| Instructions to follow |
Go through the material underneath and show every line where the string "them" occurs.

| Data to use |
[Start of Attachment]

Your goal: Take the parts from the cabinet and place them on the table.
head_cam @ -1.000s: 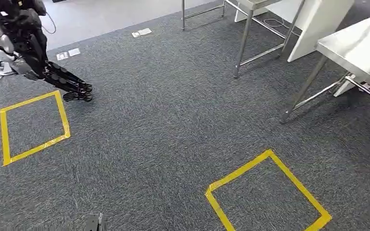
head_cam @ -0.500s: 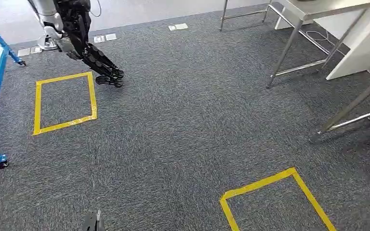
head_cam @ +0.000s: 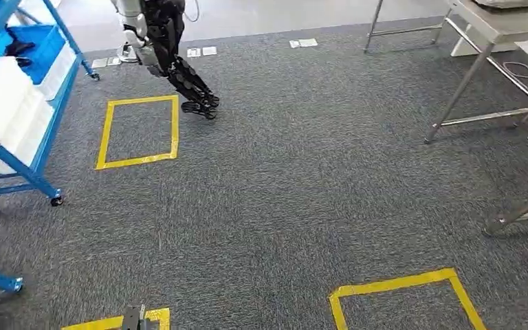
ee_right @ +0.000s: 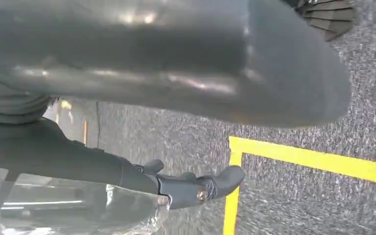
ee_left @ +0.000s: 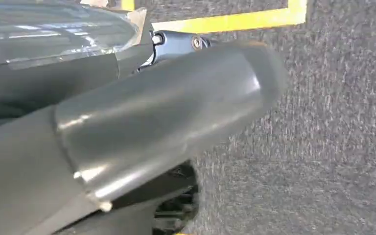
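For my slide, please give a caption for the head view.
Head view: grey carpet with yellow tape squares, a blue cabinet at left, steel tables at right.

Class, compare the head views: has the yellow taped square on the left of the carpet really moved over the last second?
No. The yellow taped square keeps its place just short of the white floor plates. The whole picture has shifted, so the camera turned.

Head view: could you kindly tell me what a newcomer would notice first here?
Bright yellow tape squares marked on the dark grey carpet catch the eye first. At the far left stands a blue wheeled cabinet holding white and blue bins. At upper right are the steel tables.
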Robot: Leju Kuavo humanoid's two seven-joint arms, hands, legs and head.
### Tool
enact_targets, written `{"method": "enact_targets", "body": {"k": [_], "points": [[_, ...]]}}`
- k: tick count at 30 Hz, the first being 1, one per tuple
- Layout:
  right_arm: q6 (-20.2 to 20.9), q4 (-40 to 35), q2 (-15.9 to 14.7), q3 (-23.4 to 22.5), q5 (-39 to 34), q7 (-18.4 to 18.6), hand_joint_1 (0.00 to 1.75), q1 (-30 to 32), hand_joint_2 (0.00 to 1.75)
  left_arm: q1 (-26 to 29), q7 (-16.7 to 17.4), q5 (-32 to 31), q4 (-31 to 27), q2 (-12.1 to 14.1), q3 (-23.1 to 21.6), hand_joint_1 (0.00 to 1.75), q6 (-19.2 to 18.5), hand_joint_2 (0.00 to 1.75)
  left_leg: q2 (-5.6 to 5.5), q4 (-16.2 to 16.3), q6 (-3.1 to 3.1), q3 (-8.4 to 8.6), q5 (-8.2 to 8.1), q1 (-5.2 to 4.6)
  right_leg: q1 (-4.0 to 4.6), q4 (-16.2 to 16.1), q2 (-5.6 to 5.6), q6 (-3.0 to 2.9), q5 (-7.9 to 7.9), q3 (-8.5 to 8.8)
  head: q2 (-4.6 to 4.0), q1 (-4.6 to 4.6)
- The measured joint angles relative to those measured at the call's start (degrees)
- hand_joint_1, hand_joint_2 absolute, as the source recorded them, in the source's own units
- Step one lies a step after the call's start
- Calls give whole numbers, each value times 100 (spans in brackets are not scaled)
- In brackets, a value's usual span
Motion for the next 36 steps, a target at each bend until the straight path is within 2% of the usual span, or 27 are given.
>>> {"method": "enact_targets", "body": {"k": [1, 2, 3, 4, 5, 6, 9, 10, 12, 13, 15, 16, 17, 19, 20, 21, 24, 25, 26, 27, 28, 30, 31, 32, 34, 35, 36], "points": [[0, 0, 0, 0, 2, 0, 0, -2, 0, 9, 2, 0, 0, 0, 4, 0, 0, 0, 17, 62, -5, -10, 40, 3, 2, 1, -81, -6, -7, 1, 0, 4], [0, 0, 0, 0, 9, 0, 0, -10, 0, 16, 4, 0, 0, 2, 9, 0, 2, 0, 37, -160, -1, 127, 201, 3, 3, 1, -150, -14, -15, 11, 0, -2], [0, 0, 0, 0, 15, 2, 0, -21, 0, 16, 4, 0, 0, 9, 11, 0, 2, 0, 80, -647, 15, 403, 446, 2, 3, 1, -222, -24, -26, 27, 0, 2], [0, 0, 4, 0, 17, 2, 0, -33, 0, 11, 4, 0, 0, 11, 11, 0, 2, 0, 198, -1177, 42, 702, 663, -7, 4, 1, -276, -25, -46, 48, 0, -2], [0, 0, 7, 0, 17, 0, 0, -38, 0, 2, 4, -2, 0, 18, 11, 0, 2, 0, 465, -1597, 82, 941, 771, -29, 21, 0, -319, -14, -59, 61, 0, 2], [0, 0, 7, 0, 17, 0, 0, -40, 0, -22, 4, -2, 0, 20, 11, 0, 2, 0, 556, -1764, 90, 1002, 733, -116, 90, 23, -363, 28, -86, 41, 0, -7], [0, 0, 20, 0, 20, 2, 0, -49, 0, -10, 4, -2, 0, 30, 11, 0, 4, 0, 342, -1754, 185, 936, 744, -143, 93, -11, -566, 60, -94, 75, 0, 11], [0, 0, 22, 0, 20, 2, 0, -64, 0, -10, 4, -2, 0, 31, 13, 0, 4, 0, 272, -1814, 241, 983, 781, -106, 106, -1, -613, 105, -140, 88, 0, 7], [-2, 0, 22, 2, 26, 2, 0, -66, 0, -35, 4, -2, 0, 28, 15, 0, 4, 0, 151, -1845, 313, 996, 808, -54, 53, 429, -47, 86, -397, -95, 0, 35], [0, 2, 20, 4, 26, 2, 0, -57, 0, -54, 4, -2, 0, 28, 15, 0, 7, 0, 64, -1847, 336, 986, 824, -49, 44, 934, 98, 67, -598, -333, 0, 50], [0, 4, 11, 2, 26, 11, 0, -29, 0, -48, 7, -2, 0, 20, 15, 0, 4, 0, -120, -1847, 349, 964, 835, -49, 19, 1867, 176, 79, -886, -804, 0, 61], [0, 7, 11, 2, 26, 11, 0, -19, 0, -33, 11, -2, 0, 20, 15, 0, 4, 0, -202, -1844, 346, 963, 839, -49, 7, 1976, 182, 117, -867, -877, 0, 61], [0, 7, 11, 2, 28, 13, 0, -18, 0, -22, 13, -2, 0, 20, 17, 0, 4, 0, -280, -1838, 338, 965, 845, -45, -10, 1805, 183, 174, -752, -815, 0, 63], [0, 7, 7, 2, 28, 13, 0, -34, 0, -26, 17, -2, 0, 20, 17, 0, 4, 0, -455, -1823, 303, 967, 863, -18, -65, 795, 261, 318, -293, -353, 0, 59], [0, 7, 4, 2, 28, 13, 0, -36, 0, -31, 17, -2, 0, 20, 17, 0, 4, 0, -533, -1819, 275, 961, 876, -6, -124, 276, 499, 374, -109, -115, 0, 66], [0, 9, 13, 2, 28, 13, 0, -31, 0, -38, 17, -4, 0, 24, 17, 0, 4, 0, -601, -1783, 224, 925, 881, -41, -138, 57, 709, 350, -95, -46, 0, 85], [0, 9, 15, 0, 28, 20, 0, -33, 0, 2, 20, -7, 2, 26, 20, 0, 4, 0, -770, -1865, 106, 888, 967, 7, -63, 84, 538, 196, -47, -19, 0, 77], [0, 9, 13, 0, 31, 20, 0, -37, 0, 20, 22, -7, 6, 33, 20, 0, 7, 0, -837, -1869, 62, 867, 996, 10, -82, 56, 461, 140, -8, -32, 0, 72], [-2, 9, 9, -2, 33, 20, 0, -53, 0, 27, 22, -9, 9, 42, 20, 0, 7, 0, -679, -1806, 62, 795, 916, 21, -108, 39, 378, 89, 25, -28, 0, 70], [0, 9, 13, -2, 33, 17, 0, -56, 0, 19, 22, -9, 9, 33, 20, 0, 9, 0, -333, -1534, 51, 691, 692, -14, -96, 37, 325, 58, 30, -38, 0, 14], [0, 9, 13, 0, 33, 18, 0, -45, 0, 3, 22, -9, 9, 28, 20, 0, 9, 0, -145, -1100, 29, 501, 443, -10, -67, 36, 240, 22, 36, -46, 0, -20], [0, 9, 11, -2, 33, 17, 0, -18, 0, -11, 22, -9, 9, 22, 17, 0, 7, 0, -5, -163, 14, 77, 41, -7, -25, 36, 61, 17, 34, -79, 0, -20], [0, 9, 4, -2, 33, 20, 0, -15, 0, -1, 22, 2, 11, 20, 20, 0, 17, 0, 23, 70, 15, -7, -1, -6, -12, 37, -31, 15, 33, -85, 0, -13], [0, 9, 0, -2, 33, 20, 0, -21, 0, 13, 22, 15, 13, 20, 22, 0, 28, 0, 32, -21, 28, 72, 85, -7, 1, 37, -105, 3, 24, -80, 0, -17], [0, 9, 2, -2, 33, 18, 0, -40, 0, 20, 22, 33, 15, 20, 35, 0, 70, 0, 94, -868, 96, 569, 496, -24, 15, 37, -229, -14, 8, -59, 0, -15], [0, 9, 11, -2, 35, 18, 0, -48, 0, 12, 17, 50, 15, 20, 48, 0, 85, 0, 325, -1420, 159, 888, 700, -69, 19, 36, -285, -24, -2, -42, 0, -20], [0, 9, 15, -2, 35, 17, 0, -48, 0, -3, 6, 59, 15, 22, 57, 0, 98, 0, 685, -1703, 202, 1040, 685, -157, 43, 33, -330, 1, -17, -46, 0, -9]]}}
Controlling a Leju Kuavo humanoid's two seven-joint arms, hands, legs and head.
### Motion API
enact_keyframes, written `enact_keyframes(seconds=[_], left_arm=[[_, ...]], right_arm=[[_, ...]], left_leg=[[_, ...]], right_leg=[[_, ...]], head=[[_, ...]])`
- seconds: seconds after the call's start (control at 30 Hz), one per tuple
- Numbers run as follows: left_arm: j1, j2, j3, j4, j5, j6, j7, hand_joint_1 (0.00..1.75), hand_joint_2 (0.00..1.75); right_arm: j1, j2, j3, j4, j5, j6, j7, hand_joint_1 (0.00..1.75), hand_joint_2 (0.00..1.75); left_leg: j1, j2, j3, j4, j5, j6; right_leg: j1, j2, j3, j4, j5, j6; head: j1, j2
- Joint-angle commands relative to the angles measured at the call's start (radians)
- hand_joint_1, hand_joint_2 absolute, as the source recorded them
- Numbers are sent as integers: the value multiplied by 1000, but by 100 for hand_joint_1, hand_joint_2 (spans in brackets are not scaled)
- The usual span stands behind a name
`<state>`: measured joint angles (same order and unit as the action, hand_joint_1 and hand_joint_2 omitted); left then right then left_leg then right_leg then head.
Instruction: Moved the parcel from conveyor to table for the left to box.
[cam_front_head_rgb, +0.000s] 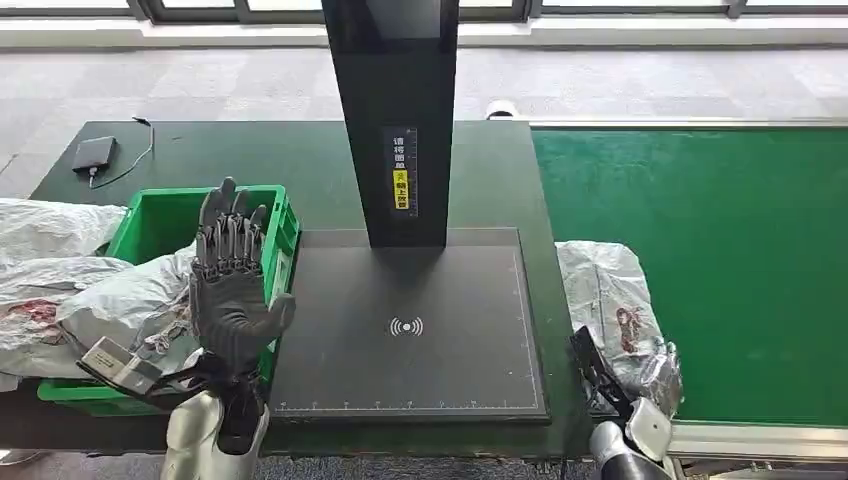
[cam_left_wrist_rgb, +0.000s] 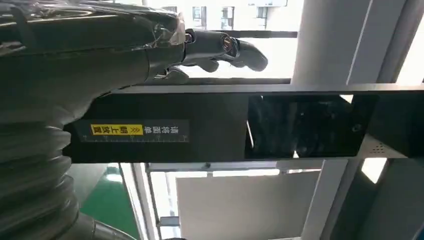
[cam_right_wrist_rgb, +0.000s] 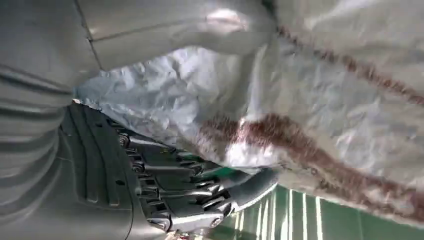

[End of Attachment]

| Response box |
Your goal: Take the parts from the cabinet and place them on the table.
- hand_joint_1, hand_joint_2 absolute, as the source recorded them, in the source's own units
- hand_joint_1, hand_joint_2 absolute, as the source recorded them

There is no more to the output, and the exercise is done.